> [WHAT TO WORK ON]:
The listing below is to be reproduced in full, exactly as given.

> [DATA SHOWN]:
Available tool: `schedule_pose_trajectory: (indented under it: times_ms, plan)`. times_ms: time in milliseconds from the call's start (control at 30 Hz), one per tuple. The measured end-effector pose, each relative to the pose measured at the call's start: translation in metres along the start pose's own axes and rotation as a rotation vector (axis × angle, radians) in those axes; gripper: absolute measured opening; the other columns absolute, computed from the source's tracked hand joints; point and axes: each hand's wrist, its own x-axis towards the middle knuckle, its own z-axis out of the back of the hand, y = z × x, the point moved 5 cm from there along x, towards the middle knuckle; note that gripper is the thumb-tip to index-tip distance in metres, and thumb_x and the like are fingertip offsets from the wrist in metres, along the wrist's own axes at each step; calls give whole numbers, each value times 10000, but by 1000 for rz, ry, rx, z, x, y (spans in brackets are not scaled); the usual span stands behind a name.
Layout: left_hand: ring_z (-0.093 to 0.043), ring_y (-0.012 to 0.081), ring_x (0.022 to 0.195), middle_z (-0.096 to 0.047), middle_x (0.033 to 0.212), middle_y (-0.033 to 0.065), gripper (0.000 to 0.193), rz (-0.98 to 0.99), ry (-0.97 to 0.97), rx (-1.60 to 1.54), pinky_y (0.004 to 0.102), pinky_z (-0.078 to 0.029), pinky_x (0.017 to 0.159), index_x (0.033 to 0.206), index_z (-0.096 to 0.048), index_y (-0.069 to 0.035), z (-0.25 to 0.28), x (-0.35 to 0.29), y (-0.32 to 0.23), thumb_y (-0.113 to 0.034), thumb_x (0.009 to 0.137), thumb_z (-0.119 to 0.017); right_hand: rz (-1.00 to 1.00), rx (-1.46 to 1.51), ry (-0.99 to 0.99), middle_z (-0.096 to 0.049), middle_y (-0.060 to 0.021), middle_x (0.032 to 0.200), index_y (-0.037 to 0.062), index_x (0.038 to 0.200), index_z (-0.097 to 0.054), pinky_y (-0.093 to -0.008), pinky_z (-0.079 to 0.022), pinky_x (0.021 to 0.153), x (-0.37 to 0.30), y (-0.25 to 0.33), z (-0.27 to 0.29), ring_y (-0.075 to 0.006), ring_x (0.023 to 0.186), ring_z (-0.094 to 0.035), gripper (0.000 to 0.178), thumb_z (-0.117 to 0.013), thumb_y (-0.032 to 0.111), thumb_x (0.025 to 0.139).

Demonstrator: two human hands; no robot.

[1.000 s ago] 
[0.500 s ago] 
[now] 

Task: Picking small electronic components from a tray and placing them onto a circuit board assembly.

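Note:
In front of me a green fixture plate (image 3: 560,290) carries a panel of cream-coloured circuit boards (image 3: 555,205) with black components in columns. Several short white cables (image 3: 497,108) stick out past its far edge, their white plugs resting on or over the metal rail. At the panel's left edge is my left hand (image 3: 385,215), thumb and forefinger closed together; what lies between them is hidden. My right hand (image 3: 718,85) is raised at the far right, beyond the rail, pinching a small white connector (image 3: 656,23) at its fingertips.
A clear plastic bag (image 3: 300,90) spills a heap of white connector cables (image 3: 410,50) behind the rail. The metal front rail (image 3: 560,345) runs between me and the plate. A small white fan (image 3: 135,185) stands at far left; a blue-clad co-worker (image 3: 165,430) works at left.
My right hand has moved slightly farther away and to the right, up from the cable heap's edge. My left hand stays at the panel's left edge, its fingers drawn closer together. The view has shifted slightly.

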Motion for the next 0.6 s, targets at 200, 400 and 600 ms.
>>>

> [YOUR RESPONSE]:
Available tool: `schedule_pose_trajectory: (indented under it: times_ms, plan)`. times_ms: time in milliseconds from the call's start (control at 30 Hz), one per tuple. The measured end-effector pose, each relative to the pose measured at the call's start: translation in metres along the start pose's own axes and rotation as a rotation vector (axis × angle, radians) in those axes; gripper: absolute measured opening; the other columns absolute, computed from the source's tracked hand joints; point and axes: each hand's wrist, its own x-axis towards the middle knuckle, its own z-axis out of the back of the hand, y = z × x, the point moved 5 cm from there along x, towards the middle knuckle; note that gripper is the thumb-tip to index-tip distance in metres, and thumb_x and the like are fingertip offsets from the wrist in metres, along the wrist's own axes at each step; calls give whole numbers, each value times 10000, but by 1000 for rz, ry, rx, z, x, y (spans in brackets are not scaled); the usual span stands behind a name.
Layout: left_hand: ring_z (-0.093 to 0.043), ring_y (-0.012 to 0.081), ring_x (0.022 to 0.195), middle_z (-0.096 to 0.047), middle_x (0.033 to 0.212), middle_y (-0.033 to 0.065), gripper (0.000 to 0.193), rz (-0.98 to 0.99), ry (-0.97 to 0.97), rx (-1.60 to 1.54), pinky_y (0.004 to 0.102), pinky_z (-0.078 to 0.029), pinky_x (0.017 to 0.159), index_x (0.033 to 0.206), index_z (-0.096 to 0.048), index_y (-0.069 to 0.035), z (-0.25 to 0.28), x (-0.35 to 0.29), y (-0.32 to 0.23), thumb_y (-0.113 to 0.034), thumb_x (0.009 to 0.137), thumb_z (-0.119 to 0.017); right_hand: rz (-1.00 to 1.00), rx (-1.46 to 1.51), ry (-0.99 to 0.99), middle_z (-0.096 to 0.049), middle_y (-0.060 to 0.021), middle_x (0.032 to 0.200), index_y (-0.037 to 0.062), index_x (0.038 to 0.200), index_z (-0.097 to 0.054), pinky_y (-0.093 to -0.008), pinky_z (-0.079 to 0.022), pinky_x (0.021 to 0.153), x (-0.37 to 0.30), y (-0.25 to 0.33), z (-0.27 to 0.29), ring_y (-0.075 to 0.006), ring_x (0.023 to 0.186), ring_z (-0.094 to 0.035), gripper (0.000 to 0.178), thumb_z (-0.117 to 0.013), thumb_y (-0.032 to 0.111), thumb_x (0.025 to 0.139).

Demonstrator: two human hands; no robot.

[1.000 s ago] 
[0.500 s ago] 
[now] 

Task: Picking small electronic components from a tray and placing them onto a circuit board assembly.

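Note:
In front of me a green fixture plate (image 3: 560,290) carries a panel of cream-coloured circuit boards (image 3: 555,205) with black components in columns. Several short white cables (image 3: 497,108) stick out past its far edge, their white plugs resting on or over the metal rail. At the panel's left edge is my left hand (image 3: 385,215), thumb and forefinger closed together; what lies between them is hidden. My right hand (image 3: 718,85) is raised at the far right, beyond the rail, pinching a small white connector (image 3: 656,23) at its fingertips.
A clear plastic bag (image 3: 300,90) spills a heap of white connector cables (image 3: 410,50) behind the rail. The metal front rail (image 3: 560,345) runs between me and the plate. A small white fan (image 3: 135,185) stands at far left; a blue-clad co-worker (image 3: 165,430) works at left.
My right hand has moved slightly farther away and to the right, up from the cable heap's edge. My left hand stays at the panel's left edge, its fingers drawn closer together. The view has shifted slightly.
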
Motion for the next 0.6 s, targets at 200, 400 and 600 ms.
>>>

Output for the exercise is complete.